Source records
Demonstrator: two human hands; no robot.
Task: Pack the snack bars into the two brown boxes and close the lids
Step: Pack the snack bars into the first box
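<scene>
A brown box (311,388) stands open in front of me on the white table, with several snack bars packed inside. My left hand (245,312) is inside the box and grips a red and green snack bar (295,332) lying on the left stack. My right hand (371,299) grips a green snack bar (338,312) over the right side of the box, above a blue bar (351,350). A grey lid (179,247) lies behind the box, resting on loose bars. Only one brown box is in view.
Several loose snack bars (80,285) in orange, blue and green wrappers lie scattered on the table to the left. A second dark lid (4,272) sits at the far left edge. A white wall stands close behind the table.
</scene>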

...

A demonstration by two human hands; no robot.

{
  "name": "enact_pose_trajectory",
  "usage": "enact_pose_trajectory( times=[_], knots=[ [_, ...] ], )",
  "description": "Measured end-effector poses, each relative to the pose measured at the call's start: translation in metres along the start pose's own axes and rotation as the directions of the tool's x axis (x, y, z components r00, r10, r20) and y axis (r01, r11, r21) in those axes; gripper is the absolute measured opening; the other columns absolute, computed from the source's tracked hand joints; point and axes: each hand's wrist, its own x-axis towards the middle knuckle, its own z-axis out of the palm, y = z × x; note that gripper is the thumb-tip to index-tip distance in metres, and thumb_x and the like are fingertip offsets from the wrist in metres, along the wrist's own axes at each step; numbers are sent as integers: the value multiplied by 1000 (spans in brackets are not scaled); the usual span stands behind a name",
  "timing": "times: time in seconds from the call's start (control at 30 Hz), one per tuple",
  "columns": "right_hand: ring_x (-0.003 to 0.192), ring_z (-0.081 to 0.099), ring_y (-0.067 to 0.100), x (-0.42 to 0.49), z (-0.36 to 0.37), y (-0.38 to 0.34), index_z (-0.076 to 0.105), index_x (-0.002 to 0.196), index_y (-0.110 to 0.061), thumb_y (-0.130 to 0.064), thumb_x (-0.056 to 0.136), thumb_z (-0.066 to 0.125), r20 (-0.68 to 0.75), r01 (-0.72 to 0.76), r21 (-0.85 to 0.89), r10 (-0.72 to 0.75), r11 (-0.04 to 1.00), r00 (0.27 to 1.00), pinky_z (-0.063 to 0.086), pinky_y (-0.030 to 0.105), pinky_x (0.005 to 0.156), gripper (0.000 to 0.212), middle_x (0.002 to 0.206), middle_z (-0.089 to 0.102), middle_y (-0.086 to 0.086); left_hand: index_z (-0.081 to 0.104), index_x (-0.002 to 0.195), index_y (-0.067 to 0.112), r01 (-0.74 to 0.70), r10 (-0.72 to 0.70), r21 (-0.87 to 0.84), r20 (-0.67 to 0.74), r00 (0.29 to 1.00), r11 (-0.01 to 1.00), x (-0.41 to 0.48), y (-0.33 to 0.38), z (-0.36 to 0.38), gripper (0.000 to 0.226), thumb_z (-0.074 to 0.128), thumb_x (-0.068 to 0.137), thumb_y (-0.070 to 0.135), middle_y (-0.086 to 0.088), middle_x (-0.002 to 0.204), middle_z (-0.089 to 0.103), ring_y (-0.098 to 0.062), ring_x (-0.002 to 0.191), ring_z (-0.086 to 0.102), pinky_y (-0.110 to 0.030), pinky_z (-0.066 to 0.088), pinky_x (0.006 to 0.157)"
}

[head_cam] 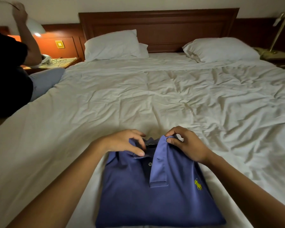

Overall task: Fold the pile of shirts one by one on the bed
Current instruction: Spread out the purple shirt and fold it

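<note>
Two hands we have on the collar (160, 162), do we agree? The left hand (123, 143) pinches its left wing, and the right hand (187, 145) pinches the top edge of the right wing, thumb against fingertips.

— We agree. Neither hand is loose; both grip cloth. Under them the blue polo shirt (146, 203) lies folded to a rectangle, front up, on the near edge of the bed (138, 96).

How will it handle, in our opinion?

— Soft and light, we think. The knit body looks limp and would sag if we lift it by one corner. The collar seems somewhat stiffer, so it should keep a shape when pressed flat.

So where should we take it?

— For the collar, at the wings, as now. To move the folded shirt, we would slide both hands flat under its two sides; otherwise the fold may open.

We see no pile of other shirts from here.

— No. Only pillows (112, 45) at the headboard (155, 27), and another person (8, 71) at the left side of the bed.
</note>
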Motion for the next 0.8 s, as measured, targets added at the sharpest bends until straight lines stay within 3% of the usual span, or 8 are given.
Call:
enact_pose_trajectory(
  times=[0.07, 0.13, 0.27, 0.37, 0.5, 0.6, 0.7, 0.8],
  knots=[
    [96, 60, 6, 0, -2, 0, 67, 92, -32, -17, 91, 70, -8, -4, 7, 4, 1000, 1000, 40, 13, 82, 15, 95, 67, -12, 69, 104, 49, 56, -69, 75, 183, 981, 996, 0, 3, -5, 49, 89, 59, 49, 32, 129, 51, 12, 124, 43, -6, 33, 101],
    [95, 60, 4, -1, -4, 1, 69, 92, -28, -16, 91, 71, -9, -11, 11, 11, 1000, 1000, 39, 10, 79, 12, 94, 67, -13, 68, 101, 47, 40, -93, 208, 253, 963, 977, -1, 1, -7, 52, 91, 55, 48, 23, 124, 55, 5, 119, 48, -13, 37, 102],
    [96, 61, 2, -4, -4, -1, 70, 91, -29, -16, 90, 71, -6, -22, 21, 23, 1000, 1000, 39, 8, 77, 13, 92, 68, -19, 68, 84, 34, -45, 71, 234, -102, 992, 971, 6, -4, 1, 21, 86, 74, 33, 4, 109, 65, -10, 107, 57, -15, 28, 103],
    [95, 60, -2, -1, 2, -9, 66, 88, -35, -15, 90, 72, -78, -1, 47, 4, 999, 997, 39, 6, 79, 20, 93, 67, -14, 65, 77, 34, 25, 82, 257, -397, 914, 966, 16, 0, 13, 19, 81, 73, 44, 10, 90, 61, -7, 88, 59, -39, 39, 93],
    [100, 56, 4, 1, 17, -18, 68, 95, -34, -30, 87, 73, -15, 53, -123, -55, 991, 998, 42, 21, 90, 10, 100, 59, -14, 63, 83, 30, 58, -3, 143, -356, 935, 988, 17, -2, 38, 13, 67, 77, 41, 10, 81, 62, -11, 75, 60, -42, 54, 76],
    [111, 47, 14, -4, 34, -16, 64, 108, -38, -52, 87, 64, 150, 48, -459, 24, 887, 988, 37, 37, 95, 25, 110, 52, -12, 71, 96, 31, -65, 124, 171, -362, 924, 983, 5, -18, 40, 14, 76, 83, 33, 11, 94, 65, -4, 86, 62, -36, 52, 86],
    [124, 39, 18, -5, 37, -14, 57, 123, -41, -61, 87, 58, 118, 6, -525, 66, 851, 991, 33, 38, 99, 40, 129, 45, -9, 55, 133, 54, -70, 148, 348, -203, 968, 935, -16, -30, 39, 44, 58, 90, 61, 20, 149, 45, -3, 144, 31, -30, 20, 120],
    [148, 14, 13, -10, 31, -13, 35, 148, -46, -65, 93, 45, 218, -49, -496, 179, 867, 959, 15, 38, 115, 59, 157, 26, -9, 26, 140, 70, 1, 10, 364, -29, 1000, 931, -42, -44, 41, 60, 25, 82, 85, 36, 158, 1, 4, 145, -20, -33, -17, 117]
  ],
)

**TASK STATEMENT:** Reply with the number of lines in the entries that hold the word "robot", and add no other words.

**WORKED SOLUTION:** 2